• _Task goal_
From the records below, copy out exactly the lines from the one containing "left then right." to the one containing "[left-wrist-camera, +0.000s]", both included. Add nothing else.

• _Input data_
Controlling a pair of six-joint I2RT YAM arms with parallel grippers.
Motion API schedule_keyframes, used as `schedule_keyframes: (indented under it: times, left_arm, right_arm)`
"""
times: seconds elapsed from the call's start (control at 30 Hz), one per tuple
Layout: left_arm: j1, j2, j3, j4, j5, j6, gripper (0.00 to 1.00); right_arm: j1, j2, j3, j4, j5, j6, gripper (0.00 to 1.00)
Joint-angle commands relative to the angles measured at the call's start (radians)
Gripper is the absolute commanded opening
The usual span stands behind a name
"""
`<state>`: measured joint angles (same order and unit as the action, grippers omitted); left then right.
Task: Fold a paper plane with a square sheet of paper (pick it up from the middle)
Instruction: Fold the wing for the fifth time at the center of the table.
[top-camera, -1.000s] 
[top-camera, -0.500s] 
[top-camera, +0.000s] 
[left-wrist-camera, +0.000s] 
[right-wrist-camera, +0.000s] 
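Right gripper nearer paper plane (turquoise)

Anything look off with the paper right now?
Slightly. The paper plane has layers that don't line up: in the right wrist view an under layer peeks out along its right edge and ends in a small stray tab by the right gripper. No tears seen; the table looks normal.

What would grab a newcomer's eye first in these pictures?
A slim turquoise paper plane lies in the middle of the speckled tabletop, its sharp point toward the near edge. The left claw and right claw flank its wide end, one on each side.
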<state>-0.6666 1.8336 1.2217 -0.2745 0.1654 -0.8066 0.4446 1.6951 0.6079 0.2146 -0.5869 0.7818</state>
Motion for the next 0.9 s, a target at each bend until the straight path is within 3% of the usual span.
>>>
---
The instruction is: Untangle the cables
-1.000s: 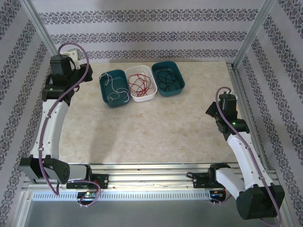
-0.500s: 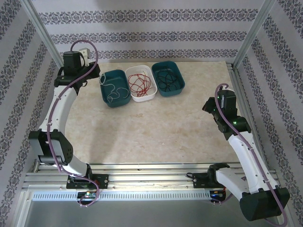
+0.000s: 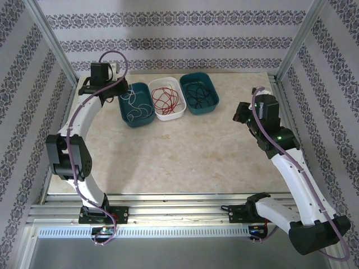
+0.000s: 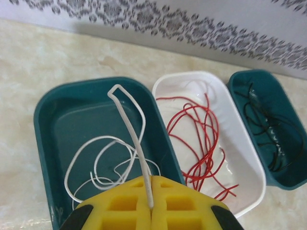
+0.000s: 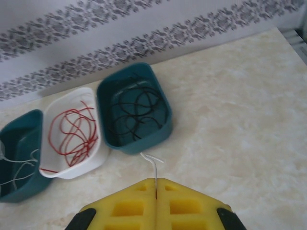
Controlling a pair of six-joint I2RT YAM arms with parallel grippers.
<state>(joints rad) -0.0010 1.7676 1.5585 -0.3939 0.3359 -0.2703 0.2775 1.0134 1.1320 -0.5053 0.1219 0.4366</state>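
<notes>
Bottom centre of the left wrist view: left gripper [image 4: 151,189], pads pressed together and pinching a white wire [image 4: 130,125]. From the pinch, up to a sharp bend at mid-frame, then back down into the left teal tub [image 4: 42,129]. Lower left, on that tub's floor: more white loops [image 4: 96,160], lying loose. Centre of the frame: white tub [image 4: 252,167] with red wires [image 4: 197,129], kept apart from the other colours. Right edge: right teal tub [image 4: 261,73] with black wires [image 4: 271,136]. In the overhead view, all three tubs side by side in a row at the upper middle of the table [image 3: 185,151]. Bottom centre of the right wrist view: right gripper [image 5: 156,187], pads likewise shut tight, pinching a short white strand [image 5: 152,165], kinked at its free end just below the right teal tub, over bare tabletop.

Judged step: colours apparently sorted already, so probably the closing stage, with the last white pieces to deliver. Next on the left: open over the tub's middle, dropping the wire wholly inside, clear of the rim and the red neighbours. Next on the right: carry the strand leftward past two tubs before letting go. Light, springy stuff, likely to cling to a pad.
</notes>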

• _Reply to the exercise_
`<state>`: measured joint angles (same order and unit as the action, grippers omitted); left then right.
Task: Fold a paper plane with a square sheet of paper (pick it up from the middle)
Instruction: Fold the wing for the fifth time at the center of the table.
[top-camera, -1.000s] 
[top-camera, -0.500s] 
[top-camera, +0.000s] 
[left-wrist-camera, +0.000s] 

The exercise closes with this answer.